Monday, March 10, 2008

SHAKESPEARE UNDER SIEGE

BISWADEEP GHOSH

I am not someone who loves quoting others for the heck of it; simply because I believe that we shouldn’t say what we cannot because of someone else. Such an indulgence is not a great thing, is it? But, as a writer who has been struggling to transcend prosaic mediocrity for a while – occasionally succeeding, but mostly not – there are times when the thought of a great writer needs to be borrowed. Hence, a quote becomes necessary. Can the situation be evaded? Certainly yes, if one were to plagiarise the essence of the thought, rephrase it with badly used words, and make it sound like one’s own. Does that happen? It does, which is why the average muggle googles away, searching for extraordinary phrases of extraordinary mortals.

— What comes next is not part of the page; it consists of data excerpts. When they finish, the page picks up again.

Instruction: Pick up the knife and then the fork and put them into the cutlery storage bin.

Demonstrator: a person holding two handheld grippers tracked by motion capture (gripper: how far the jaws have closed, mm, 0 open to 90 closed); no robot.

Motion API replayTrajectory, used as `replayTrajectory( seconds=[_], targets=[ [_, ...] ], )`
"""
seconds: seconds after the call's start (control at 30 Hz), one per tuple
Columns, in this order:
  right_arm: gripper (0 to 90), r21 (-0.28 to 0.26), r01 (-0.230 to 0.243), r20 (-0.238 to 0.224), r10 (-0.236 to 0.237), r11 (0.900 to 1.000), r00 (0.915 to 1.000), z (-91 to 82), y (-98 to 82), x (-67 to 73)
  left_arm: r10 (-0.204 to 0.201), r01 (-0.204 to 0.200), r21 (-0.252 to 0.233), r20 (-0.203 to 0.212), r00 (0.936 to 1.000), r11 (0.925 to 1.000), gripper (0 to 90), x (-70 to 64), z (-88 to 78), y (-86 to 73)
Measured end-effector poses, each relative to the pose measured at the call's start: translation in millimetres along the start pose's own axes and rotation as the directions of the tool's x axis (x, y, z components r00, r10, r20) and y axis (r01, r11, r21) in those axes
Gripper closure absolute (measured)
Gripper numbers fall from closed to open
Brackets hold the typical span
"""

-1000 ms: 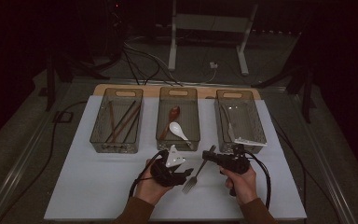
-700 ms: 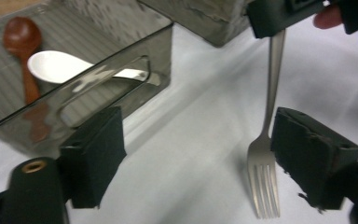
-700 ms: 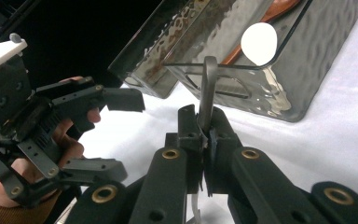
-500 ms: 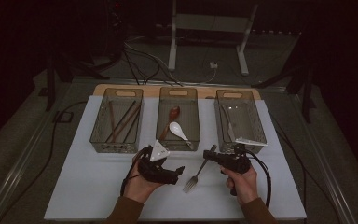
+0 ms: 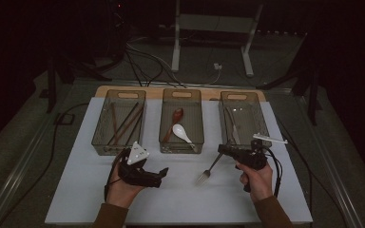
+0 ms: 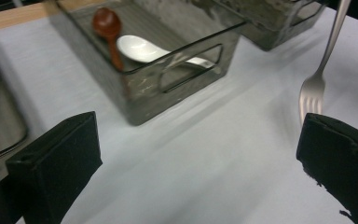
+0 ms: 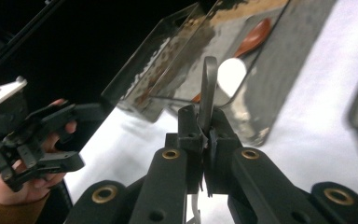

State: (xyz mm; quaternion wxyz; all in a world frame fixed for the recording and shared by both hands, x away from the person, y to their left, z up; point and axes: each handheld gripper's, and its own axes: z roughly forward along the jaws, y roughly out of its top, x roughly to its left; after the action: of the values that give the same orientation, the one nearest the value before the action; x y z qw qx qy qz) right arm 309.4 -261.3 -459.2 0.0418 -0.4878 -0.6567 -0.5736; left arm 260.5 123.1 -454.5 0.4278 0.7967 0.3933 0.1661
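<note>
I held a two-jaw tong in each hand over a white mat (image 5: 100, 199) on a table. At the far edge of the mat stood three clear bins in a row. The left bin (image 5: 97, 128) held what looked like wooden chopsticks, the middle bin (image 5: 196, 123) held a brown wooden spoon (image 5: 177, 115) and a white soup spoon (image 5: 180, 131), and the right bin (image 5: 261, 124) held what looked like metal cutlery, too dim to name.

My right gripper (image 5: 224, 150) was clamped shut on the handle of a metal fork (image 5: 209, 169). The fork slanted down to my left, just in front of the right bin, its tines close over the mat; whether they touched it I could not tell. In the right gripper view the handle (image 7: 208, 95) stood pinched between the two black jaws.

My left gripper (image 5: 160, 174) lay low over the mat in front of the middle bin, near the fork but apart from it. Its jaws had just been opening and stood wide with nothing between them. In the left gripper view the tines (image 6: 311, 94) hung just beyond one pad.

I judged this to be the sorting step, with the fork gripped but not yet binned. The next move called for carrying it over the right bin's near wall, lowering it among the cutlery, and only then releasing.
</note>
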Motion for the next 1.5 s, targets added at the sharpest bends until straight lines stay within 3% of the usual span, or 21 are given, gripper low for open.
replayTrajectory(
  seconds=[0.2, 0.43, 0.57, 0.77, 0.93, 1.07, 1.17, 1.37, 1.43, 1.5],
  targets=[
    [87.2, -0.055, -0.02, 0.036, 0.022, 0.998, 0.9991, -13.5, 15.8, -12.0, -0.022, 0.022, 0.0, -0.022, 0.9995, 0.9998, 0.8, 10.7, -7.6, -7.1],
    [87.2, -0.152, -0.064, 0.077, 0.076, 0.986, 0.9941, -29.9, 31.9, -27.2, -0.035, 0.036, 0.005, -0.027, 0.999, 0.9994, 0.8, 15.1, -7.8, -13.2],
    [87.2, -0.21, -0.092, 0.099, 0.115, 0.973, 0.9884, -37.2, 39.5, -36.4, -0.038, 0.038, 0.007, -0.024, 0.999, 0.9992, 0.8, 15.0, -6.5, -14.2],
    [87.2, -0.257, -0.125, 0.128, 0.162, 0.958, 0.9785, -43.9, 47.8, -51.0, -0.037, 0.037, 0.006, -0.026, 0.999, 0.9993, 0.8, 14.9, -5.8, -14.2],
    [87.0, -0.304, -0.176, 0.117, 0.22, 0.936, 0.9683, -47.2, 55.2, -63.3, -0.037, 0.037, 0.008, -0.024, 0.999, 0.9993, 0.8, 14.6, -5.4, -15.5],
    [85.7, -0.324, -0.19, 0.148, 0.249, 0.927, 0.9572, -45.8, 60.3, -71.7, -0.04, 0.04, 0.004, -0.024, 0.9989, 0.9992, 0.8, 15.0, -6.3, -16.1],
    [83.9, -0.34, -0.222, 0.17, 0.292, 0.914, 0.9412, -46.9, 61.0, -80.1, -0.043, 0.043, 0.002, -0.026, 0.9987, 0.9991, 0.8, 15.5, -6.8, -16.8],
    [80.3, -0.321, -0.272, 0.202, 0.347, 0.907, 0.9159, -45.3, 59.6, -94.1, -0.043, 0.043, 0.002, -0.028, 0.9987, 0.9991, 0.8, 16.5, -6.7, -17.4],
    [79.1, -0.314, -0.296, 0.214, 0.371, 0.902, 0.9034, -44.2, 59.2, -97.5, -0.044, 0.044, 0.001, -0.028, 0.9986, 0.999, 0.8, 16.2, -6.7, -16.9],
    [77.8, -0.305, -0.302, 0.234, 0.379, 0.903, 0.8954, -42.6, 58.5, -99.4, -0.043, 0.043, 0.001, -0.029, 0.9986, 0.9991, 0.8, 16.1, -6.6, -16.6]
  ],
)
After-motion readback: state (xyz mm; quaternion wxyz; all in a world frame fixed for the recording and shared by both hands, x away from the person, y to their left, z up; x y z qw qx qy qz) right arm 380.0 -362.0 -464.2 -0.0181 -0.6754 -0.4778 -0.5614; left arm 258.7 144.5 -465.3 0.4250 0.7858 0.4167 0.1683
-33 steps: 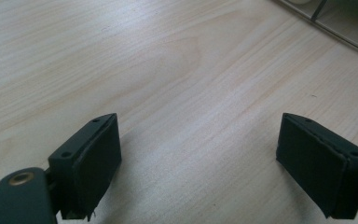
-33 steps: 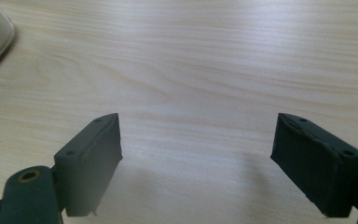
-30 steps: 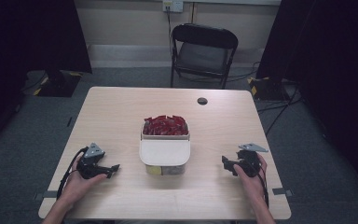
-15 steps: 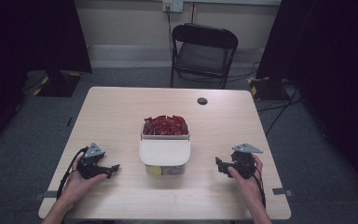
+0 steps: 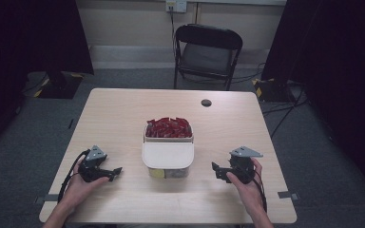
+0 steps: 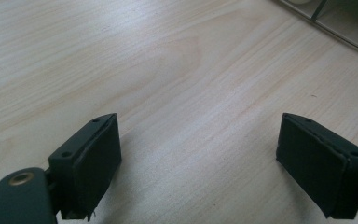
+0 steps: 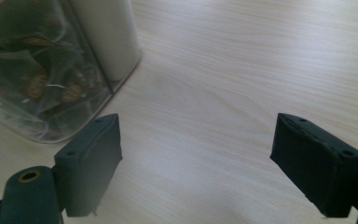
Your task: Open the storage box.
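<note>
Wooden surface (image 5: 123,118): container (image 5: 168,154) at 12 o'clock untouched, both grippers' fingers spread wide, left gripper (image 5: 115,172), right gripper (image 5: 217,171), nothing grabbed yet.

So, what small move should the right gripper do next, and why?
Probably ease the right gripper a little further left toward the clear container. Its jaws are wide open and hold nothing, bare table lies between them, and the container's corner sits just ahead on its left.
</note>
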A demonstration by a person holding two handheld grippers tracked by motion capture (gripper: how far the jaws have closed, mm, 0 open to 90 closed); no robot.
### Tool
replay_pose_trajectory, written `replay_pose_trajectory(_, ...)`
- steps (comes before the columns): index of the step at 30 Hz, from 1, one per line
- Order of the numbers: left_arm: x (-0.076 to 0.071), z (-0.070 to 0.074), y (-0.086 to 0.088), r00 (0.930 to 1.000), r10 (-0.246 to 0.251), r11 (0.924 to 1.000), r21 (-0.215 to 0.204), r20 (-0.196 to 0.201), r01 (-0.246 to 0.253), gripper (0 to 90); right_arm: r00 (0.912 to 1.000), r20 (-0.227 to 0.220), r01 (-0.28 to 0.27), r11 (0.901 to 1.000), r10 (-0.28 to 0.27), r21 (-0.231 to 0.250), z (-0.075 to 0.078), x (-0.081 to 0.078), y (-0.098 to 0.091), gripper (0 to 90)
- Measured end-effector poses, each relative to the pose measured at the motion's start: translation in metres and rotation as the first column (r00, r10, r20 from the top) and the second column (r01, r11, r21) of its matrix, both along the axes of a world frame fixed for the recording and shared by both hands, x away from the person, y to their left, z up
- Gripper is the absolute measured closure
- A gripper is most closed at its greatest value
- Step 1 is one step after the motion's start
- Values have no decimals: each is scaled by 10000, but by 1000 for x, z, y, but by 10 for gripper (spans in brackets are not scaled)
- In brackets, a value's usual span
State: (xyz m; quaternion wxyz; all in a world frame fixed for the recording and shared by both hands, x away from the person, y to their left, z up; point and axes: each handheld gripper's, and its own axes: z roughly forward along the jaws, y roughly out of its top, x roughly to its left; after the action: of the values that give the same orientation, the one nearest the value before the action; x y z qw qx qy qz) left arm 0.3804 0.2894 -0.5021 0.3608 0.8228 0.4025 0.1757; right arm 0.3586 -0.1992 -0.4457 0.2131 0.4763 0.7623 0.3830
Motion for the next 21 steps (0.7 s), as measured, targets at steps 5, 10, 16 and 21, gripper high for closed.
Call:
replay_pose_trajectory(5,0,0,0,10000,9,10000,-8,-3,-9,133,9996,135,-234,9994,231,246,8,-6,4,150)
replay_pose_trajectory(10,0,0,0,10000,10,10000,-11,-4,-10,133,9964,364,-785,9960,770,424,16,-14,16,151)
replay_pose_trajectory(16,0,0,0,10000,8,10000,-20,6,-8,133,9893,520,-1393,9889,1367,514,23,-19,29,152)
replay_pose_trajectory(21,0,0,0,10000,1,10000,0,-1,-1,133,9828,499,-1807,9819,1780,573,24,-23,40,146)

Lately, however, a couple of aspiring writers have touched new lows. (You want names? That’s easy. Read everything published everywhere every day). They have been whacking lines – from one of the countless quotable quote sites – and using them in their articles shamelessly, stupidly. The obvious assumption is that they are addressing millions of morons who don’t own a single book with broken spines. So, Chesterton enters the article; Bernard Shaw intrudes after a few more; and suddenly, out of nowhere, a phrase from Freud leaps towards the unsuspecting reader, says a quick ‘hello’ and pretends to be a part of the article a second thereafter. Not a single word is changed and the sentence sparkles, sticking out as an oddity. For some inexplicable reason, such guys seem secure in the knowledge that no one will catch them. Besides, as long as they are lifting from writers who are no longer alive, the act doesn’t bother them. After all, dead people do not sue.

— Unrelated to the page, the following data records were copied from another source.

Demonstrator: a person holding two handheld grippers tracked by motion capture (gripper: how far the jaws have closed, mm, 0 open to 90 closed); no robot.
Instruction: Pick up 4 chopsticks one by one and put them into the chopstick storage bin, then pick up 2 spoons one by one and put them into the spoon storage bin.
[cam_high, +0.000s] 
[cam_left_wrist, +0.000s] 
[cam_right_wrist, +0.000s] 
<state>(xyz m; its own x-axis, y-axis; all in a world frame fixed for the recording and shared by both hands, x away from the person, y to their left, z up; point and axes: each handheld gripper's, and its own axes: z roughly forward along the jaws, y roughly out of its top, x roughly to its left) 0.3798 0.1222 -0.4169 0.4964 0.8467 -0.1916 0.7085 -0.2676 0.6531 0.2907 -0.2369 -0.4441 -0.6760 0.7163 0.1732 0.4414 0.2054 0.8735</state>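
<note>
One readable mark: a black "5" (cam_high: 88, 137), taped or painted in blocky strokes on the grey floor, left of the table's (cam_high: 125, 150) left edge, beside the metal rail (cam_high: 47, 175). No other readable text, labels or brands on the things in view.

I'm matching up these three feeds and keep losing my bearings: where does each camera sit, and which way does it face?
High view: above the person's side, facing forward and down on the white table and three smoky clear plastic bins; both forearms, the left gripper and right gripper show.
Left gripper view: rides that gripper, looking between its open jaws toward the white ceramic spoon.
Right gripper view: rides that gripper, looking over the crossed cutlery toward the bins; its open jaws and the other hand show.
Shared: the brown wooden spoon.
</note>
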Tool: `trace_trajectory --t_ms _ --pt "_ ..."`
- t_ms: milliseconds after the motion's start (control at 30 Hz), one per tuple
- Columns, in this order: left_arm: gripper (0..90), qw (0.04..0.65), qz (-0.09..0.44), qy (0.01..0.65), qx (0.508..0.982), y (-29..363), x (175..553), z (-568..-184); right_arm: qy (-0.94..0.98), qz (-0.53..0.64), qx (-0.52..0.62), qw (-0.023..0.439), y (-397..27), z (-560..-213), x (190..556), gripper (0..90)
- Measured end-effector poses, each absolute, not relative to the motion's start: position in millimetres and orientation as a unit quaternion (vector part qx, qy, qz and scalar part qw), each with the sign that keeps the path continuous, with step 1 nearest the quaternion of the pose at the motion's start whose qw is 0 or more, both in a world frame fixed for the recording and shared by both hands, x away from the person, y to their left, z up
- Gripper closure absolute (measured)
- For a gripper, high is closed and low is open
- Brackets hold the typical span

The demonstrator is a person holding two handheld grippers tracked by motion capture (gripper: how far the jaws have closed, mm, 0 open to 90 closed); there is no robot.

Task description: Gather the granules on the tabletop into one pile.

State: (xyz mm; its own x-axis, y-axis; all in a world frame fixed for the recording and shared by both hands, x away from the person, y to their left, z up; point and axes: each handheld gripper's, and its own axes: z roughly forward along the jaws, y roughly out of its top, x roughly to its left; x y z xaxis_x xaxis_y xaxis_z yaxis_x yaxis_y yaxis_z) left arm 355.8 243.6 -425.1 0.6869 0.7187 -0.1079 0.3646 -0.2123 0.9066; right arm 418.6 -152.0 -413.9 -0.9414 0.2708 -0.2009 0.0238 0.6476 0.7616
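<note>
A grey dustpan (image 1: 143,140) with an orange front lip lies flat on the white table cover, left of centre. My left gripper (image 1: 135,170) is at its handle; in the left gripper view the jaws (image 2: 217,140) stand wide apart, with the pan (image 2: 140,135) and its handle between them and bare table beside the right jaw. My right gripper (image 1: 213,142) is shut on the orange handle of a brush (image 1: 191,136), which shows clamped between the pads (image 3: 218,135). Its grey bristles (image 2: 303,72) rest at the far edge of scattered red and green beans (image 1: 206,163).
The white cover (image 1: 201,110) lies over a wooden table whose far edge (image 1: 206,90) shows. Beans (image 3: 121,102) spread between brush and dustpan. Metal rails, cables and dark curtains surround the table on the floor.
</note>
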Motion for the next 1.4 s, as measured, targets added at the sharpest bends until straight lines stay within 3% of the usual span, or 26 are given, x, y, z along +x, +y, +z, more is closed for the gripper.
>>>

The situation is reminiscent of the era when a book reviews page was mandatory in every newspaper. People used to read then. Today, they watch the TV. That is why. However, some small regional newspapers sought to emulate their bigger counterparts by keeping non-specialist books editors for handling books pages. The result: the pages got manhandled. Just about anyone wrote reviews, and murder the writers without understanding a word of what the latter said.

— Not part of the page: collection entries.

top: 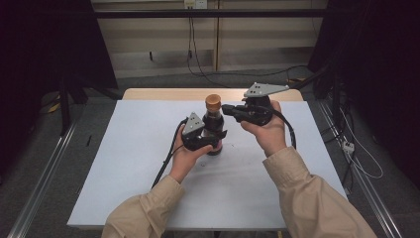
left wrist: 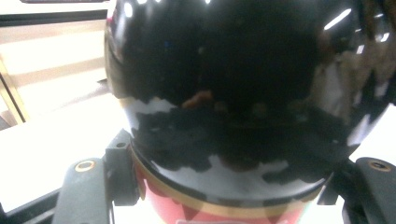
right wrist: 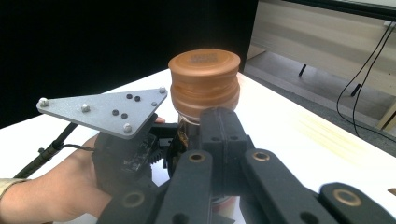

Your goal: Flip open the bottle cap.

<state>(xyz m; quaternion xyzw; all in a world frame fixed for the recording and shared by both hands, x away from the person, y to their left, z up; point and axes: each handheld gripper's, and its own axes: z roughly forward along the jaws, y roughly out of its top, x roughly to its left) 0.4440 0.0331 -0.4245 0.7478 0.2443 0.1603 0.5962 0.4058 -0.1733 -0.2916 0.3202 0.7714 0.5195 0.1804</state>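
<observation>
1. The bottle [top: 214,126] stands upright near the middle of the desk [top: 148,163], and its round brown cap [top: 213,102] sits on the neck, apparently not yet removed. Judging from that, the work looks to be at an early stage: the body is secured, but the cap has yet to be gripped and turned.

2. In looks, the bottle is dark and glossy. The left gripper view shows a black, mirror-like body [left wrist: 224,93] with a gold band and a red part below it. The right gripper view shows the cap [right wrist: 204,79] as wide, ribbed, copper-brown, with a stamped top.

3. The left gripper [top: 210,141], at 7 o'clock of the bottle, has its jaws closed on the lower body, one jaw on each side, holding it steady.

4. The right gripper [top: 229,110] comes in from 2 o'clock at neck height. Its jaws are shut together with nothing between them, their tips just beside the neck under the cap; whether they touch the glass I cannot tell.

5. What is left, in my judgement: spread the right jaws, set them around the cap, close and twist it off while the left holds.

6. Outward, the white desk surface is bare around the bottle, with cables [top: 195,59] on the floor at 12 o'clock.
</observation>
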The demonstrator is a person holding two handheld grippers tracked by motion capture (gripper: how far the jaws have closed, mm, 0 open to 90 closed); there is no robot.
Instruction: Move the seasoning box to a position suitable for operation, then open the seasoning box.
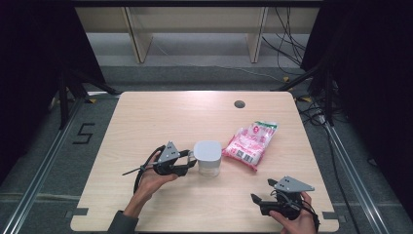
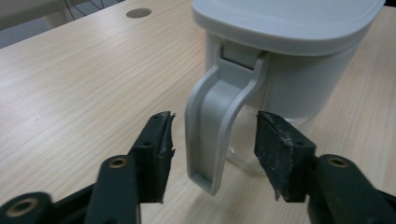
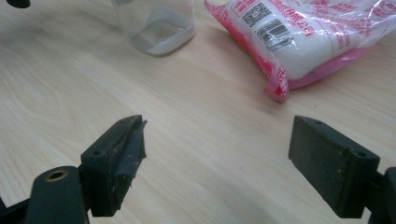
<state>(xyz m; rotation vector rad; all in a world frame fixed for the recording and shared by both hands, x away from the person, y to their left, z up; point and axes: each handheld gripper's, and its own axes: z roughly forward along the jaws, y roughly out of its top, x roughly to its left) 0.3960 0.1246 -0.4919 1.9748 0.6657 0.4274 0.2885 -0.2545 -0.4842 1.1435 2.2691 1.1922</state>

With writers who cut and paste because they are incapable of piloting an article with their own phrases and thoughts, things are very, very similar. How one wishes someone told them not to look like fools on a regular basis? On second thoughts, even if someone actually did, will they understand and change? Unlikely. Only, they might stop whacking from Shakespeare because of whom they might have been caught, and lift from Ogden Nash instead. Which writer they maul doesn’t matter, as long they live to see another day, and write another article!

1 comment:

Anonymous said...

Great one. Please post at least once a day.